• [What you are asked to do]: If a line comes after the one containing "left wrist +", leave it out; copy every line before it, and that line too, exactly as written, starting from the first line of the entries.

*** Opening of Records for this task ***

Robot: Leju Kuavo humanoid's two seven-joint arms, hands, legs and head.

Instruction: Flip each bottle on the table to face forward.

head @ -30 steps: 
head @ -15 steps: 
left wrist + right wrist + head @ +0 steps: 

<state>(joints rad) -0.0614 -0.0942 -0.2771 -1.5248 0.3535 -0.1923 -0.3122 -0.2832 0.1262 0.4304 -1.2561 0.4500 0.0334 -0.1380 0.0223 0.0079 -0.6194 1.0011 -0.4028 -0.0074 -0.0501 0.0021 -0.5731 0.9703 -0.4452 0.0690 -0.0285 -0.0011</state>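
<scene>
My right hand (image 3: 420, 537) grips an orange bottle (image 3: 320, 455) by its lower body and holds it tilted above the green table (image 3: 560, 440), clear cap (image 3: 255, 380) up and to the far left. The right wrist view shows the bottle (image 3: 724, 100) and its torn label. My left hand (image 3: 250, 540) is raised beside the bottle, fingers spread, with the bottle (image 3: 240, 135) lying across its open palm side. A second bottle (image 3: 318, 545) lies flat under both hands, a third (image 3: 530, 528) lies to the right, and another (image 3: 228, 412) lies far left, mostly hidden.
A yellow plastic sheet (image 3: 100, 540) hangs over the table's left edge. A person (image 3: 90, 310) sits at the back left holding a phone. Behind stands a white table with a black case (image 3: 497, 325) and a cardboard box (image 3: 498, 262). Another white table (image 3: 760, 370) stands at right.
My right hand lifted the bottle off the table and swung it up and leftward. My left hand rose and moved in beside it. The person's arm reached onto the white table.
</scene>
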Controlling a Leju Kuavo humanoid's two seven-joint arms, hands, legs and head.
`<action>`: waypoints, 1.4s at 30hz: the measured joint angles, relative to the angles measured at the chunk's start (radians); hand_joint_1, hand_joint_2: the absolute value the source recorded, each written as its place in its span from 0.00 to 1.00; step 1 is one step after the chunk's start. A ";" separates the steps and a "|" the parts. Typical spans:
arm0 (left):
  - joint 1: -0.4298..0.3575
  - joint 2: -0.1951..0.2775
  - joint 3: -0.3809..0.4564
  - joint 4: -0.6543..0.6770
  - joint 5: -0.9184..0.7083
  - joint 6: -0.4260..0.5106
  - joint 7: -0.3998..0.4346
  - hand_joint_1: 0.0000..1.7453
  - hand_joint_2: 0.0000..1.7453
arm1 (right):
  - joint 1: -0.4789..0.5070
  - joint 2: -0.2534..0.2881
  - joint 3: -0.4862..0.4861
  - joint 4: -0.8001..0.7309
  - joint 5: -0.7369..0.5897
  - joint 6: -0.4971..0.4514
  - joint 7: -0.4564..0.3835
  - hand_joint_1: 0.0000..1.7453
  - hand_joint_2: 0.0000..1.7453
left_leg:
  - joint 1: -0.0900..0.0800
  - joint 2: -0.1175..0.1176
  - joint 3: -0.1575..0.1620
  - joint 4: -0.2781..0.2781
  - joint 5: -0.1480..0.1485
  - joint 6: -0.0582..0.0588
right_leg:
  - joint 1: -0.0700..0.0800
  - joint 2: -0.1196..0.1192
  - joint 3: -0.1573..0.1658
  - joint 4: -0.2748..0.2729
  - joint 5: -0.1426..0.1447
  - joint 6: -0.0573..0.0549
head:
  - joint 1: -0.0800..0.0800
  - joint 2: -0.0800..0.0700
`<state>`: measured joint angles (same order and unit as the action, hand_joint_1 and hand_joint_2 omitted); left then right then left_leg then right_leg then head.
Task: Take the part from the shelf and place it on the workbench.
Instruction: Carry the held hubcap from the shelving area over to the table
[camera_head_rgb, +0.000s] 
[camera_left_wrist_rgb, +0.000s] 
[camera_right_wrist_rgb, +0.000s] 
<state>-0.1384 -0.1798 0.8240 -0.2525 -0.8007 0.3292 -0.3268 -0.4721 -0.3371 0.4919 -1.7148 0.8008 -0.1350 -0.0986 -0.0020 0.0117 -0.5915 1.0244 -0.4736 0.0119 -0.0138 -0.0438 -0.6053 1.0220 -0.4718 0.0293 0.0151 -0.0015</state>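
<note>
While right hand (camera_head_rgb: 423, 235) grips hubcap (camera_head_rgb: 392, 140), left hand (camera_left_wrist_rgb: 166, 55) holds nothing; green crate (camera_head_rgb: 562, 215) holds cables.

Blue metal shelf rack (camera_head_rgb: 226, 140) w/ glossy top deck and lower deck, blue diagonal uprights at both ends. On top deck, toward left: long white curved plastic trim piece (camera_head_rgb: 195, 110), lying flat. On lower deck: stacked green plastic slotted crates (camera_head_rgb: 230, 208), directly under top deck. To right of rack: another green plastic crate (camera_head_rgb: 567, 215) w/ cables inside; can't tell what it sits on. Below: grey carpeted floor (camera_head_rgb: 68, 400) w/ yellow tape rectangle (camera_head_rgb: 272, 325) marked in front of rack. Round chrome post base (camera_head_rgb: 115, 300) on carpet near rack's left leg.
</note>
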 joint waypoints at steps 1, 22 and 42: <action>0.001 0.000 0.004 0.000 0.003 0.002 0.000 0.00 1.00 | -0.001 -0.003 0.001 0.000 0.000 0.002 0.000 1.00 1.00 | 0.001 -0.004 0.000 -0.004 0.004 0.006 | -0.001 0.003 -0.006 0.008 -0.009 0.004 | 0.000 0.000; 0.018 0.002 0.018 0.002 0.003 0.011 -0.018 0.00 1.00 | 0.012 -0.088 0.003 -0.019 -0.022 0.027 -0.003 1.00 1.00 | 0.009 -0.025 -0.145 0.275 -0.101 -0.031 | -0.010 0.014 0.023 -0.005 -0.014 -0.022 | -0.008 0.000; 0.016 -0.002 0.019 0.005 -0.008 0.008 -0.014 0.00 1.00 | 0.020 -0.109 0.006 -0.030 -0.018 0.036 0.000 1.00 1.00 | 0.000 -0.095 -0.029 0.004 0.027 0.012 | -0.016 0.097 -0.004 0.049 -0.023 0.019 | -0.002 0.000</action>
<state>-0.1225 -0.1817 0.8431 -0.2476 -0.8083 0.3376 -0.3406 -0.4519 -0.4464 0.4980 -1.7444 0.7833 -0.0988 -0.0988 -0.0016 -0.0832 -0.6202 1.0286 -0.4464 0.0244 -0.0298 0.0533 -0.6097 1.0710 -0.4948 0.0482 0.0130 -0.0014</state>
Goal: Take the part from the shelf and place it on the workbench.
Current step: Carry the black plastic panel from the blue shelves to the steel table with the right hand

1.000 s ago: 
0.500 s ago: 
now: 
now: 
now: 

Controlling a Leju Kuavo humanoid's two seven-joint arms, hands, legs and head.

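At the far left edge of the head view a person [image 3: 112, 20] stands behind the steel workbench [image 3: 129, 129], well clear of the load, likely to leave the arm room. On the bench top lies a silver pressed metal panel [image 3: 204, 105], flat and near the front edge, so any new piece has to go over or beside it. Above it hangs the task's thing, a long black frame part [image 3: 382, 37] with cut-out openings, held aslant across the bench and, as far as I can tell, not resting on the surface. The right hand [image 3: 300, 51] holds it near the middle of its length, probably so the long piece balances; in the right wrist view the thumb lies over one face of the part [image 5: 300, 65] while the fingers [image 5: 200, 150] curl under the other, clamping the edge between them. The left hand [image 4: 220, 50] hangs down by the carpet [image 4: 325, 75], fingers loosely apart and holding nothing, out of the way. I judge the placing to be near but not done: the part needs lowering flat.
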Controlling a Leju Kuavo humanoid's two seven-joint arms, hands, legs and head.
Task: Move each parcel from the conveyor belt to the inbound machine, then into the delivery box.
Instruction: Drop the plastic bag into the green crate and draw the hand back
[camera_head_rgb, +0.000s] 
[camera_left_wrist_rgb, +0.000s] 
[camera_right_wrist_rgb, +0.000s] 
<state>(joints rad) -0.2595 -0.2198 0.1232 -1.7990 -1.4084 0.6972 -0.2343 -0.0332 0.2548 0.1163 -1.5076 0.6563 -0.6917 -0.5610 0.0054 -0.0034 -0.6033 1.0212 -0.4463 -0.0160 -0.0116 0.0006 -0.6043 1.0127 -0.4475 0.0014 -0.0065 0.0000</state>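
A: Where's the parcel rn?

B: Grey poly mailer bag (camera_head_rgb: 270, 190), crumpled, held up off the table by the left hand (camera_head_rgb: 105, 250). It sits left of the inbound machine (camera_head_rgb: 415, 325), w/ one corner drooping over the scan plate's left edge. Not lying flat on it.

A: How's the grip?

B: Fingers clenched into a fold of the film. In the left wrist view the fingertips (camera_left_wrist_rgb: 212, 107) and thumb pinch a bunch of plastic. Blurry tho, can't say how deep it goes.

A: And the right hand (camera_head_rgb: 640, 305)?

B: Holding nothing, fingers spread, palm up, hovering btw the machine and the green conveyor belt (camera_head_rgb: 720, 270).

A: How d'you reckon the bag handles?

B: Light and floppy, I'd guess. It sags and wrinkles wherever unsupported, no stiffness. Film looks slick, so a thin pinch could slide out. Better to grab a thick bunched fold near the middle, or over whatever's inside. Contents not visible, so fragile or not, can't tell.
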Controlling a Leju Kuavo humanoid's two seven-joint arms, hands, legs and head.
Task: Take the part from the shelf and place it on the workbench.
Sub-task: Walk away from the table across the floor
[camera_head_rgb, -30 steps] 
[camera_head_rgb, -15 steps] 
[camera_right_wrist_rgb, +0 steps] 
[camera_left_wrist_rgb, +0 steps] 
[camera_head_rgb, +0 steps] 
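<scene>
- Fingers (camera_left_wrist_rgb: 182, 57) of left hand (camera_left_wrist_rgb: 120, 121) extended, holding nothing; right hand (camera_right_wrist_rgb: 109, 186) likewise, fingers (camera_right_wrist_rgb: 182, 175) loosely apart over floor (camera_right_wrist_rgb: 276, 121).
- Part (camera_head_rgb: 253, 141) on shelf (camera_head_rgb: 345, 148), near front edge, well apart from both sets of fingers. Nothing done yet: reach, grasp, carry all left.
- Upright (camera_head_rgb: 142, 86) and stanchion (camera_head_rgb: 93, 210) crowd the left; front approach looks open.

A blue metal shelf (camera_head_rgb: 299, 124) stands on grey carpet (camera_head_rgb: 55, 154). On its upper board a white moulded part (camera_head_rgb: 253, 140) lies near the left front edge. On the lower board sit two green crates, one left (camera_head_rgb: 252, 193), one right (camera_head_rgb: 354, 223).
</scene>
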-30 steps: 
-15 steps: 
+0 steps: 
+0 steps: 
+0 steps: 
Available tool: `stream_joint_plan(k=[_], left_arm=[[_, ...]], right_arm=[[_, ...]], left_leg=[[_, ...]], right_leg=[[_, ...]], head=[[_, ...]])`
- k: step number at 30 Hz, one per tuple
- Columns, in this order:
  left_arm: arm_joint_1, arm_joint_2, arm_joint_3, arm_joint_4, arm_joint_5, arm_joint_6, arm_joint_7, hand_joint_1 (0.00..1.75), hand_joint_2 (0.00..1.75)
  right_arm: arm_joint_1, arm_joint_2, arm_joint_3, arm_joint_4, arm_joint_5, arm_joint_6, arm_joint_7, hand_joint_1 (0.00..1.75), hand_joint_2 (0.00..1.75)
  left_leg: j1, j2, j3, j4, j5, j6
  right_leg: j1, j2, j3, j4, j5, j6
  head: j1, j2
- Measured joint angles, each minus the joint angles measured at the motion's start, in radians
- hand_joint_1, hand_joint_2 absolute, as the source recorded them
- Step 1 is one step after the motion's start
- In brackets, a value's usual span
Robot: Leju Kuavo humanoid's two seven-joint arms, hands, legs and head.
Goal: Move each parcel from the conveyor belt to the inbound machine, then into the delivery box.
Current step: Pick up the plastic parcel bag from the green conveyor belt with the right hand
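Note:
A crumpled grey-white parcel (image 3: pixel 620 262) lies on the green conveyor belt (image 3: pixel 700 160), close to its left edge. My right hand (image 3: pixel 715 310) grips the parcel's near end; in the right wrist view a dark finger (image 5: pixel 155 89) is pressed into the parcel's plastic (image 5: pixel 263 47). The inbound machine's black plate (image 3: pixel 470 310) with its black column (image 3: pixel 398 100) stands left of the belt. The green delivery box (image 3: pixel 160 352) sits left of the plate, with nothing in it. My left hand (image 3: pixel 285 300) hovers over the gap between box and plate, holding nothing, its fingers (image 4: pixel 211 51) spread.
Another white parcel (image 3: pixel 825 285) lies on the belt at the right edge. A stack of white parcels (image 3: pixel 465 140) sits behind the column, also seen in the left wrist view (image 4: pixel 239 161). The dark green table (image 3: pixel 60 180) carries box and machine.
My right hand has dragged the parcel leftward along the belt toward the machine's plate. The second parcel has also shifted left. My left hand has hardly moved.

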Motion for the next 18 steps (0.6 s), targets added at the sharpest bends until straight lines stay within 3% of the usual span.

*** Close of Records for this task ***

• [Result of this exercise]:
Robot: Leju Kuavo humanoid's two seven-joint arms, hands, legs and head.

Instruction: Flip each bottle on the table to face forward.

head @ -30 steps: 
head @ -15 steps: 
left wrist + right wrist + head @ +0 steps: 

This answer has been given in full.